En su formación, Ángel Faretta ha recibido el magisterio tanto de Giambattista Vico, cuya terminología maneja con soltura, como de Arthur Schopenhauer, de quien ha recabado tanto su concepto de la representación (coincidente en buena medida con el ricorso de Vico) como el gusto por la paralipómena; de Charles Baudelaire, de T.S. Eliot y de Mircea Eliade como insignes antimodernos; y de Nicolás Maquiavelo, Teilhard de Chardin y de Carl Schmitt como católicos reaccionarios, entre muchos otros. Discípulo directo tanto del escritor Bioy Casares (El sueño de los héroes) como del teórico Gillo Dorfles (El devenir de las artes), a su vez Faretta ha logrado dejar, en apenas una década, una escuela más o menos explícita de la que destacan distintos integrantes a modo de miembros de una suerte de “nuevo Círculo de Eranos” en torno a la teoría del cine y a una cosmovisión común. Dichos discípulos de la filosofía del arte farettiana serían, sobre todo, Sebastián de Carro, Melina Cherro, Diego Ávalos, Amisadai Domínguez, Iván González, Enrique García y también, humildemente y sin ánimo de colarse en la foto, quien esto escribe.

La diáspora incoada con “el otoño de la Edad Media” (Huizinga) sólo se puede abandonar con un regreso al hogar: aquello que en el tango se denominaba “volver” pero que los clásicos, siguiendo a Bruno Snell, denominaban nostos a la manera del viaje a Ítaca postulado por Kavafis. Escribe Snell: “El hombre Homérico no se considera a sí mismo como la fuente de sus propias decisiones; ese desarrollo está reservado para la tragedia. Cuando el héroe Homérico, después de sopesar debidamente sus alternativas, llega a una conclusión final, siente que su curso está moldeado por los dioses”. No cabe, por tanto, no reclamar nada a un Destino que nos viene dado: nadie decide poner fin a la diáspora puesto que nos es impuesta. Nuestra condición es, como nos revela toda mitología y recoge cualquiera de las tradiciones religiosas, la caída; y si bien debemos aspirar a la salvación, nuestra condición sigue estando limitada puesto que hemos sido expulsados del Paradiso: de nuevo el pathos, lo trágico y la inevitable melancolía que toda tarea heroica lleva, inevitablemente, aparejada consigo, puesto que se enfrenta a una otredad sagrada, ominosa e inabarcable. Aún en tiempo de insoportable malestar del ser: sobre todo entonces, cuando por todos lados se nos invita a la levedad del consumo, del espectáculo y de las relaciones y sentimientos superficiales. Cuando el mundo ha sufrido un desencantamiento trascendente y nuestro interior permanece en estado de desertificación espiritual.

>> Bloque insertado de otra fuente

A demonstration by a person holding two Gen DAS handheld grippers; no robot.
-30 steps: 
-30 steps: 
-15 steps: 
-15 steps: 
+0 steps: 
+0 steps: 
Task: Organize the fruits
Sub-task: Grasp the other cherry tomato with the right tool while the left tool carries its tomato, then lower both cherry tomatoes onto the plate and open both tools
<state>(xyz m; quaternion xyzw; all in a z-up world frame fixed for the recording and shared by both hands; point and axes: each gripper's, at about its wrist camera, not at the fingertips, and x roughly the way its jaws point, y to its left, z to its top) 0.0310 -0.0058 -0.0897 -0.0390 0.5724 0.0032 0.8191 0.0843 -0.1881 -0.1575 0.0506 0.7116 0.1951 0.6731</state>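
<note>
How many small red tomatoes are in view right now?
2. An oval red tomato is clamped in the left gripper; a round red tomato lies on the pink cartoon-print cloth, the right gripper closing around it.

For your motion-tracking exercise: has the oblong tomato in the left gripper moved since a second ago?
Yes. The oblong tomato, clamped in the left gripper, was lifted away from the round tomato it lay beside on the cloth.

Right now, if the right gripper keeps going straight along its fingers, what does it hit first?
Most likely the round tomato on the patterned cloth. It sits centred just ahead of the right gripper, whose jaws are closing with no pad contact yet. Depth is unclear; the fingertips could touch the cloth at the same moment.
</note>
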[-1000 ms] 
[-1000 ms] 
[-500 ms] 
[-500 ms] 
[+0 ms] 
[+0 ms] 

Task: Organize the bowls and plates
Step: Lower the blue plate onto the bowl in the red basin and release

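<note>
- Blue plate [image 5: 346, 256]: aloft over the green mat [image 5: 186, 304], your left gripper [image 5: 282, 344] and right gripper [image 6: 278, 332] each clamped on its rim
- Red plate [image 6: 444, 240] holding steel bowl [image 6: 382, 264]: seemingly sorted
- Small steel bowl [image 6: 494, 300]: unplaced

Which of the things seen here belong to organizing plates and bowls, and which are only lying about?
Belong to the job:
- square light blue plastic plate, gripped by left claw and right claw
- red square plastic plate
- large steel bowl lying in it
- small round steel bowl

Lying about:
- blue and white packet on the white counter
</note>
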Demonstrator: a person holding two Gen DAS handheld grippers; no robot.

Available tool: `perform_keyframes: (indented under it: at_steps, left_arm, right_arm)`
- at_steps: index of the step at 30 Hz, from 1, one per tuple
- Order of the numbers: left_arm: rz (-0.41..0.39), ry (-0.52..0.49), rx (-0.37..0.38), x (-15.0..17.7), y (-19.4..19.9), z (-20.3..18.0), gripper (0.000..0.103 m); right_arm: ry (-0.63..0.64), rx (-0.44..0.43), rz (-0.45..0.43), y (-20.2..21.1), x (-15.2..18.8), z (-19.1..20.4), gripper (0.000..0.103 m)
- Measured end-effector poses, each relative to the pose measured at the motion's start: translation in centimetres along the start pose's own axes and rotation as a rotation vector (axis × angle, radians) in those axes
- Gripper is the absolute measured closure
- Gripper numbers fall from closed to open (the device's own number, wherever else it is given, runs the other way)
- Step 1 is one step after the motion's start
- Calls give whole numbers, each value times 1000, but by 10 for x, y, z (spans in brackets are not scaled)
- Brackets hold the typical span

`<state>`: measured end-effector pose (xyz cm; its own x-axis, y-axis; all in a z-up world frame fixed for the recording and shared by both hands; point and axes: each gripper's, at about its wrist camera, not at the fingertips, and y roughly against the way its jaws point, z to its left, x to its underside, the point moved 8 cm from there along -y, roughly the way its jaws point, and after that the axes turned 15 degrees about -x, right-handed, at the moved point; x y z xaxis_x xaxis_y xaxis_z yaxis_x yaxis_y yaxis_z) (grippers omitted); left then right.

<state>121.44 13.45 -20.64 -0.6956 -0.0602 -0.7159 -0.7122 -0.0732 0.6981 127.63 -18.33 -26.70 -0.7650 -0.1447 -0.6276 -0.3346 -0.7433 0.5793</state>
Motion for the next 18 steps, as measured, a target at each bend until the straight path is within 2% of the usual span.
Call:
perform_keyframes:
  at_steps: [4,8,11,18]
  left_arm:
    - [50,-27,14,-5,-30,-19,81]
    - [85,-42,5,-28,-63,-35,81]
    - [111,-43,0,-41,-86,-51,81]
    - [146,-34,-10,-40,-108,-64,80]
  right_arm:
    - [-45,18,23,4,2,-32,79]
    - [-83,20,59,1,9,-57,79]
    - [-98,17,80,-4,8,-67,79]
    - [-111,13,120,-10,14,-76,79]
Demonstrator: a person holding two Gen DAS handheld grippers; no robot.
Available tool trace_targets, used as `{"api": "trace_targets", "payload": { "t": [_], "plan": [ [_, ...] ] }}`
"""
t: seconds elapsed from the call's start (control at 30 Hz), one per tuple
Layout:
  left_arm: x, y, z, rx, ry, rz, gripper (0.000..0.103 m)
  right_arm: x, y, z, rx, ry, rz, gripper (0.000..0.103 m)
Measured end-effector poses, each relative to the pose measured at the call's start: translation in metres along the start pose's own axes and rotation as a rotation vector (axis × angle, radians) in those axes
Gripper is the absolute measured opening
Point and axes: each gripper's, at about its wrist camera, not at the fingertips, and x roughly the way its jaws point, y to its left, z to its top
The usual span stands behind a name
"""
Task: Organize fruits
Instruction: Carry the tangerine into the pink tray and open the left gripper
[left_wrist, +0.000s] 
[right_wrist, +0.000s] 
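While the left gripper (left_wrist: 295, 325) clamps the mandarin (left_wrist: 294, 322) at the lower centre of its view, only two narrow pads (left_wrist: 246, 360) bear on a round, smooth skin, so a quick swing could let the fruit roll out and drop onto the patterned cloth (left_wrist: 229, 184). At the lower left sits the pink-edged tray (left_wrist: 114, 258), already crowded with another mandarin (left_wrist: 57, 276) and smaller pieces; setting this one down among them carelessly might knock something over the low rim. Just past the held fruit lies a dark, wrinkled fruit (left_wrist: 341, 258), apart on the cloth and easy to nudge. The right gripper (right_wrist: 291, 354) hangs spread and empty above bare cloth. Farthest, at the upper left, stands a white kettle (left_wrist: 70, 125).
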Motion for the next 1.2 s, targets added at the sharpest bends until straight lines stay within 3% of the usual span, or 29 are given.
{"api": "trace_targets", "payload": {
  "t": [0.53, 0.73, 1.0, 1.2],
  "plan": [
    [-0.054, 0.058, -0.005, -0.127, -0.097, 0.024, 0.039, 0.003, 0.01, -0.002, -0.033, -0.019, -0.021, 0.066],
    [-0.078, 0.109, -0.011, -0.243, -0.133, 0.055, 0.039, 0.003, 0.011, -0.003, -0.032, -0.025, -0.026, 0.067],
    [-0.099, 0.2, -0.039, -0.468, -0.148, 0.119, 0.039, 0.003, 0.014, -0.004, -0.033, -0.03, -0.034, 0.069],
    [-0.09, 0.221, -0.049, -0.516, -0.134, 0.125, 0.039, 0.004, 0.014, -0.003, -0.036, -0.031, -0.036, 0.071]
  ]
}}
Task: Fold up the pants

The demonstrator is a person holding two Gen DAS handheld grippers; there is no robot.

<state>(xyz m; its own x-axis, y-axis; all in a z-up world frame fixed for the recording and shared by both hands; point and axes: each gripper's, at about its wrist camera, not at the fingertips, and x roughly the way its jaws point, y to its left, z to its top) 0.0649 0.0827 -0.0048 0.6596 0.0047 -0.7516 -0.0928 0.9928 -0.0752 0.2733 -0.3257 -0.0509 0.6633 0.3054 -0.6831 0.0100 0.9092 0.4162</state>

Una vez más, leamos a Faretta: “El cine recorrió, en poco menos de un siglo, todos los episodios del estadio estético de Occidente, y que a este lo llevó bastante más de dos milenios atravesar”. Porque el cine religa Atenas (lo grecorromano) con Jerusalén (lo hebreo) en el siglo en el que el tiempo se descubrió como relativo y la técnica permitió captar la imagen en movimiento: “El concepto del cine emplea en su operar muchas de las mismas transformaciones operativas -como las hemos denominado- de aquello que se ha llamado -teniendo presente a la poética- tradición metamórfica. Su designio es sencillo pero eminente. Reconfigurar mediante temas, motivos, nombres de personas y de lugares, incluso géneros determinados, datos mítico-simbólicos. Es lo conocido también como tradición hermética o simbolista, y que no debe confundirse con rituales domésticos, ni con torres de marfil en arriendo particular. El cine es la demostración más palpable y eminente de estas transformaciones”. Para Faretta, sin embargo, el fin del cine coincide plenamente con el fin de Occidente en un agotamiento mutuo de horizonte nada halagüeño. Es por eso que él dice escribir “entre las ruinas”; aunque a nosotros nos haya tocado en suerte poder contemplar el imponente monumento filosófico, estético y teológico que levanta su imprescindible Teoría.